April 1, 2009
CBOT Corn Review on Tuesday: Surges on soy, crude, end-month buying
Chicago Board of Trade corn futures surged into Tuesday's close, posting strong gains on support from soybeans, crude oil and end-of-month position squaring, traders said.
The nearby contract closed above US$4 for the first time since Jan. 26. May corn ended up 18 1/2 cents at US$4.04 3/4, July corn ended up 18 cents at US$4.14 3/4, and December corn ended up 17 1/2 cents at US$4.35 3/4.
Sharply higher soybeans lifted corn and other grains, analysts said. The soy market was bolstered by the U.S. Department of Agriculture's planting intentions report, which projected acreage to be much lower than analysts had expected.
Corn was slow to follow, as many traders and analysts considered the USDA's report just mildly supportive, at best. But corn and other markets steadily climbed throughout the day, amid ideas that the report was supportive for the grains and oilseeds markets overall.

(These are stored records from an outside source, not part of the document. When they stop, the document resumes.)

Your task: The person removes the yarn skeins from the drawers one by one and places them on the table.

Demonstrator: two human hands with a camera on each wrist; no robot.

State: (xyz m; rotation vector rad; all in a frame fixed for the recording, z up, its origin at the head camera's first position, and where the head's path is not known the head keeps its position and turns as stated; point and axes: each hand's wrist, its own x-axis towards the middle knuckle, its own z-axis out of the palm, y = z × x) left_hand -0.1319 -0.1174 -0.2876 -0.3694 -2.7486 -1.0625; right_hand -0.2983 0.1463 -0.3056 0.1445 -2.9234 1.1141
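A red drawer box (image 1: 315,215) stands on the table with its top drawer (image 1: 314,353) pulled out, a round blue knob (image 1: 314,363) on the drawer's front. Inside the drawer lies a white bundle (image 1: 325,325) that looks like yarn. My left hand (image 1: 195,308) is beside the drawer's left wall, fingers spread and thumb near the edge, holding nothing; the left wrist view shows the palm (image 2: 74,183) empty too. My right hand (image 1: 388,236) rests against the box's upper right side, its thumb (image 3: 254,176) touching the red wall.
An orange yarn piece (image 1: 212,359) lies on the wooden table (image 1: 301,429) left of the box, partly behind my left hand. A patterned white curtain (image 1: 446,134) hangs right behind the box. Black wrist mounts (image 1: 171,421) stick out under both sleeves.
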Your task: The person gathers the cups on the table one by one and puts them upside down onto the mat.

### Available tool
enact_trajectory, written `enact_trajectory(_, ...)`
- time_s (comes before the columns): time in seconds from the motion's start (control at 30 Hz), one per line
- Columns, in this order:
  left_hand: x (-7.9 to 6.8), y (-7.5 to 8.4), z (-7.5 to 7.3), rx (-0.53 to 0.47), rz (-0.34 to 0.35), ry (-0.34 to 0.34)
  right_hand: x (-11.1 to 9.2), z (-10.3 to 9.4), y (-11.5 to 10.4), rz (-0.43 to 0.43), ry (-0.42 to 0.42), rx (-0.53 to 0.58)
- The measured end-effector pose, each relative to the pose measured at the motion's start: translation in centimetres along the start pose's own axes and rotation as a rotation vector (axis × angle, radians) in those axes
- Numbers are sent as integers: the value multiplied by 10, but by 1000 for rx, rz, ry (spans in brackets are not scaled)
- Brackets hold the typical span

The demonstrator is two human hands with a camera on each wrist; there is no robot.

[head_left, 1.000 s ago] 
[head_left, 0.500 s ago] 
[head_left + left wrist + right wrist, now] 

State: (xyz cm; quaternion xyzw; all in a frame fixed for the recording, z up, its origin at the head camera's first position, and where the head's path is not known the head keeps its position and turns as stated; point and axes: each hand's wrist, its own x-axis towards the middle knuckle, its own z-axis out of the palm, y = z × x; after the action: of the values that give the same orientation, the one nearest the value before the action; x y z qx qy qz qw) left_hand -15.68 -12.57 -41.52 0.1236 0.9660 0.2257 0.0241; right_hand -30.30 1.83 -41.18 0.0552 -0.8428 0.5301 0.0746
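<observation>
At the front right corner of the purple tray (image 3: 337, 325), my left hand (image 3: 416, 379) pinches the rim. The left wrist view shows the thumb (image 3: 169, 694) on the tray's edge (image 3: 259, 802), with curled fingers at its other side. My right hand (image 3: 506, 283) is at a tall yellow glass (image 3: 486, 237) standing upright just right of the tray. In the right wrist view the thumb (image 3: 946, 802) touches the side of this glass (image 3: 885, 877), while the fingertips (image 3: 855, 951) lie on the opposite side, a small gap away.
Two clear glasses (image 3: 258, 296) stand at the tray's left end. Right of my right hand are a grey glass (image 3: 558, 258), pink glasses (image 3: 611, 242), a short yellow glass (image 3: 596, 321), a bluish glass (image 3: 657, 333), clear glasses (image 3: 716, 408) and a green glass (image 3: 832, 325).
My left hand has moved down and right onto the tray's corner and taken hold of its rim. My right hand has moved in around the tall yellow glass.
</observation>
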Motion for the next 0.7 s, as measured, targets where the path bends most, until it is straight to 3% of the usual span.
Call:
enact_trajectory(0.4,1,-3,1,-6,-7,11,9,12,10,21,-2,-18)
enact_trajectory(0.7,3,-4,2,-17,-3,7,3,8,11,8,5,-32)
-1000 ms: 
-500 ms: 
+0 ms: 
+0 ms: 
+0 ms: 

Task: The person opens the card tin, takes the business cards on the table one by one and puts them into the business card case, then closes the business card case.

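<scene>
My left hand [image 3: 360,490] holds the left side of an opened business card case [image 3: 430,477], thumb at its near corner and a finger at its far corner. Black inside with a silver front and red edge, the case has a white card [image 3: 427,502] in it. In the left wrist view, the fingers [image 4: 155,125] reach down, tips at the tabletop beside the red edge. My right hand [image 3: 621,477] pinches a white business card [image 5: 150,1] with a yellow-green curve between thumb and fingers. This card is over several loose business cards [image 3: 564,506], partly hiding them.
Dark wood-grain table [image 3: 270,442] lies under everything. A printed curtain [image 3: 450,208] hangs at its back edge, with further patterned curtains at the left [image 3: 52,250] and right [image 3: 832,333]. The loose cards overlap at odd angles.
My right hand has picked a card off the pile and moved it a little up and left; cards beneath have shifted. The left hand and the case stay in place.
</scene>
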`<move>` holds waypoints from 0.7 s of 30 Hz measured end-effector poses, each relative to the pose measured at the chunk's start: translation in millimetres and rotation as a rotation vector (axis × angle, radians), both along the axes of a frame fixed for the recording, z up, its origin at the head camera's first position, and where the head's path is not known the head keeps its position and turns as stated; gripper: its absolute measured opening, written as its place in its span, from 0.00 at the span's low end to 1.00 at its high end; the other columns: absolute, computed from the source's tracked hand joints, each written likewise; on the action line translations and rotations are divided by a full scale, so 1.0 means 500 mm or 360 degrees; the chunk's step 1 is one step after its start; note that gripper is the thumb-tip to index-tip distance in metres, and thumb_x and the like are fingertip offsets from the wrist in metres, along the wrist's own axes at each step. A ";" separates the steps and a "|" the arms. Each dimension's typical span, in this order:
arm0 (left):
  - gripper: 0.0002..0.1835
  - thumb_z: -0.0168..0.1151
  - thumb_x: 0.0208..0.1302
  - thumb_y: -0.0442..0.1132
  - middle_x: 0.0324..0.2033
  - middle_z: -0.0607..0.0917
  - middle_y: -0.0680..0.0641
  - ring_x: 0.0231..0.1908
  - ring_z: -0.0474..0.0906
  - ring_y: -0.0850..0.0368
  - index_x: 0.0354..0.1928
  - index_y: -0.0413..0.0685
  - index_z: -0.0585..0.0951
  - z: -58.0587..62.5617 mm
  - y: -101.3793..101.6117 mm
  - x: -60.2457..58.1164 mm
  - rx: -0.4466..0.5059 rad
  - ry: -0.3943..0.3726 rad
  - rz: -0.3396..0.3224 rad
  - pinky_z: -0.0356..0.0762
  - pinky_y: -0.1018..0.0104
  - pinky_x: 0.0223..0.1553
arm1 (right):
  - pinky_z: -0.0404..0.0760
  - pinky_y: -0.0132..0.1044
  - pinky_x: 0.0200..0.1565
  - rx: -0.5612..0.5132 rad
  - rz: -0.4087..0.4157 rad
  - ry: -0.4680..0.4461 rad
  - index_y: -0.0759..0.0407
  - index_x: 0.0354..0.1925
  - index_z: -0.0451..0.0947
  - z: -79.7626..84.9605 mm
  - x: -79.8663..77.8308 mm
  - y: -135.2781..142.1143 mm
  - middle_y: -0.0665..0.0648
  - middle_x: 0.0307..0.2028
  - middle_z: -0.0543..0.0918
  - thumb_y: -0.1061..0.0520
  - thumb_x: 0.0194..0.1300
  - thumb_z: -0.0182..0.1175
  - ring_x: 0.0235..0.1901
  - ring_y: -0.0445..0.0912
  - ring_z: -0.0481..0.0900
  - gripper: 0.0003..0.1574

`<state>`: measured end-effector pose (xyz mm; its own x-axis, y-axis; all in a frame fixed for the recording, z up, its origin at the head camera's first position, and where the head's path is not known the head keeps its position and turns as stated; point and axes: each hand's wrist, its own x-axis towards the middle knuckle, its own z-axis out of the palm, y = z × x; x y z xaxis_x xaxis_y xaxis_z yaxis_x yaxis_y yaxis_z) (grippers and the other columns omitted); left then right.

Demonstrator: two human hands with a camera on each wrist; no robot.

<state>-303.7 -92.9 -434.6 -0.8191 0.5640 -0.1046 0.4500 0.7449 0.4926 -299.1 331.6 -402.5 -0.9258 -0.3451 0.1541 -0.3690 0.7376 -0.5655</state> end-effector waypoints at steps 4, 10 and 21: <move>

"The supply and demand scenario over a 24-hour period has gotten quite a bit tighter, collectively, across these major grains," said Bill Nelson, analyst with Doane Advisory Services.
The USDA projected corn acreage at 84.986 million acres, down from last year's total of 86 million but slightly above analysts' expectations. The USDA also issued a quarterly grain stocks report, which showed stocks higher than last year at the same time but lower than analysts' expectations.
Nelson and others said the market's late surge was in part due to gains in crude oil. A trader said the late rally - corn climbed by more than a dime in the last 30 minutes - was due to positioning at the end of the month and quarter.
"It just came out of the blue," the trader said. "I think they're trying to dress this thing up."
Some traders add that the market has support from U.S. corn belt weather, which will become a stronger focus of the market now that the planting intentions report has been released. Forecasts for wet, chilly weather in the corn belt has raised concerns about early planting being delayed, although some analysts say it's still too early to be very worried.
CBOT oats futures settled virtually unchanged. July oats ended up 1/2 cent at US$2.02 1/2 per bushel, but all other contracts ended flat. Nearby May oats settled at US$1.93.
Ethanol futures were higher. May ethanol was up US$0.015 at US$1.583 per gallon and June ethanol ended up US$0.022 at US$1.622.